Among the entries that follow, find every line with the word "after" and copy it.

[[ EXCERPTED DATA, beginning ]]

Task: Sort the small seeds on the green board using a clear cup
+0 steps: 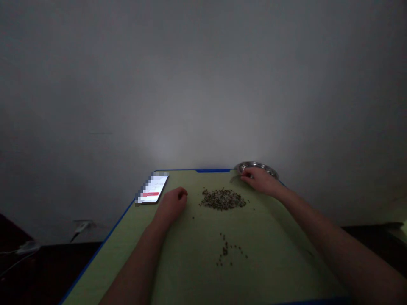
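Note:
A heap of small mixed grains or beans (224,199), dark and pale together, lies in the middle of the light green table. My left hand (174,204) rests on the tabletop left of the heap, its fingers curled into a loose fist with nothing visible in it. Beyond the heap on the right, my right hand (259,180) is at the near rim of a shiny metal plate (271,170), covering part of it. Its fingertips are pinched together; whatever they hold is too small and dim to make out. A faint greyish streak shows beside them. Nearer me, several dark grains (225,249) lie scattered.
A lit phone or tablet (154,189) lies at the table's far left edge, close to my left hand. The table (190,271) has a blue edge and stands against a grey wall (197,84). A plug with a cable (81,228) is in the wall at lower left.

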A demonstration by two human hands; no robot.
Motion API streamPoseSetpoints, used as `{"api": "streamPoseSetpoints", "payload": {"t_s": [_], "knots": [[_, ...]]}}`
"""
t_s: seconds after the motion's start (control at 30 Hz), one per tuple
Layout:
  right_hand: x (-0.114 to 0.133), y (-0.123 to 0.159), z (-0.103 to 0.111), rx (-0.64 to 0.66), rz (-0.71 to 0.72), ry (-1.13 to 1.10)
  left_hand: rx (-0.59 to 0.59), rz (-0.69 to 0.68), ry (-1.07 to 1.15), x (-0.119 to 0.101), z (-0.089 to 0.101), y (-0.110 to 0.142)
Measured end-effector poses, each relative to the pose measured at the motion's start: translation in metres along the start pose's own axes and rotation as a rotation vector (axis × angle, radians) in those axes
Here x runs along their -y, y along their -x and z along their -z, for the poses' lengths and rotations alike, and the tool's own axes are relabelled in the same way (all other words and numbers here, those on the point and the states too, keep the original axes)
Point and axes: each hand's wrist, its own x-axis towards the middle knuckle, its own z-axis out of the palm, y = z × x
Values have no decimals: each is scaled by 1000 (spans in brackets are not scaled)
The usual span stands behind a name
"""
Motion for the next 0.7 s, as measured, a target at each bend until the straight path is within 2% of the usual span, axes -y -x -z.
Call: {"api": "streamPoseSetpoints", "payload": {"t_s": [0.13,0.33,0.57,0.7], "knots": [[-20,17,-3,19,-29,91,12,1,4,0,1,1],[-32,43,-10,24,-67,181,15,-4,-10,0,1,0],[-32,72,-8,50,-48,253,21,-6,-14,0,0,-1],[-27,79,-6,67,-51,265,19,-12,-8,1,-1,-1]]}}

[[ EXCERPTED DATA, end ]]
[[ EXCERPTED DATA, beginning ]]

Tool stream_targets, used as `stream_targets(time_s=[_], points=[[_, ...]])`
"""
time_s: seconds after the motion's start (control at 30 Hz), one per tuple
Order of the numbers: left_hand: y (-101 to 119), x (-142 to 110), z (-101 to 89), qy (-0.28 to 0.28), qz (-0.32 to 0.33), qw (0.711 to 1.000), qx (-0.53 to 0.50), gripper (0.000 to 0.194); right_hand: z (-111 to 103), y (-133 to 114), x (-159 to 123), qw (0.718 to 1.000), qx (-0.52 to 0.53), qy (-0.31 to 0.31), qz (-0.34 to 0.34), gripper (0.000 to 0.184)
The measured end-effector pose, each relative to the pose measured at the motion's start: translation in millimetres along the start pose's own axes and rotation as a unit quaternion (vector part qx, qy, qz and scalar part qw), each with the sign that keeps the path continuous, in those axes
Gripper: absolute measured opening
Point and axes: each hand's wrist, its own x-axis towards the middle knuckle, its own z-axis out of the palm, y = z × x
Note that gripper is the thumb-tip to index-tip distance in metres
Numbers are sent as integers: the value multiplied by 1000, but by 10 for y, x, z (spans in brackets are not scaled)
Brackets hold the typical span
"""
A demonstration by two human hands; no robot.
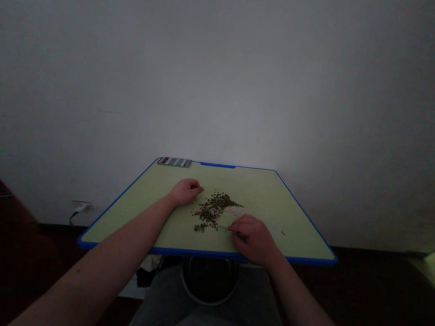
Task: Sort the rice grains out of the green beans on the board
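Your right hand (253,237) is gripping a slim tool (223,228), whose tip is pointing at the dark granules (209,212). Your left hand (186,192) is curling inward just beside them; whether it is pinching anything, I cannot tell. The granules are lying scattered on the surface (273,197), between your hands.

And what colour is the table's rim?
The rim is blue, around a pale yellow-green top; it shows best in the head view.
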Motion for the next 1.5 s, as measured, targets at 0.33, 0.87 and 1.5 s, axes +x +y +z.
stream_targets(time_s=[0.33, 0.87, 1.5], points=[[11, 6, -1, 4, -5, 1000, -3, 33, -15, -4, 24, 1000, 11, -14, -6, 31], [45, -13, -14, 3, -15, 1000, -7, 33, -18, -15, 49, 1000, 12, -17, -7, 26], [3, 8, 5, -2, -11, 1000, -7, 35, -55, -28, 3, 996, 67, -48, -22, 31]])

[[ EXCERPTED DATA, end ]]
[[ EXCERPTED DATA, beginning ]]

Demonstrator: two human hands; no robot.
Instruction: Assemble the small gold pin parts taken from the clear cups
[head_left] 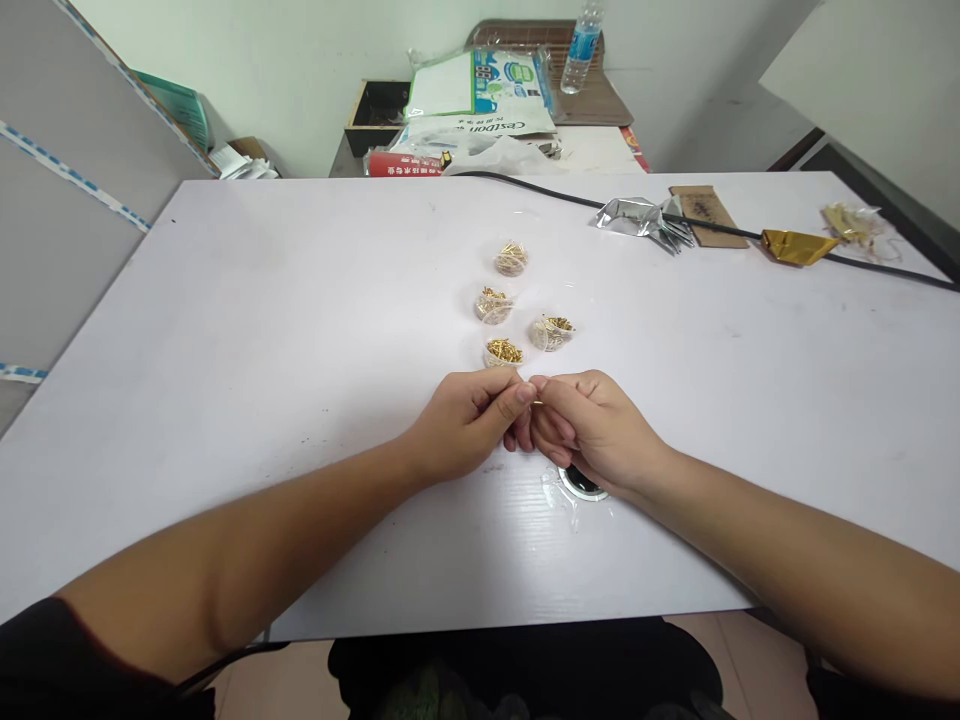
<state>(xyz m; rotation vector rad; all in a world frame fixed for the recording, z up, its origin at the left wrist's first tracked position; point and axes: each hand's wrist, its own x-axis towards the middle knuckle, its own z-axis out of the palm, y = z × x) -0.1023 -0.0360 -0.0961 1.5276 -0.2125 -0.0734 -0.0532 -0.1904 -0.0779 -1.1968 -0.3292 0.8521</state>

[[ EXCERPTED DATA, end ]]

WRITTEN SOLUTION —
t_s: seconds after the motion's start (control at 30 Hz), one per tuple
time_s: seconds after the motion's start (control at 30 Hz), one per tuple

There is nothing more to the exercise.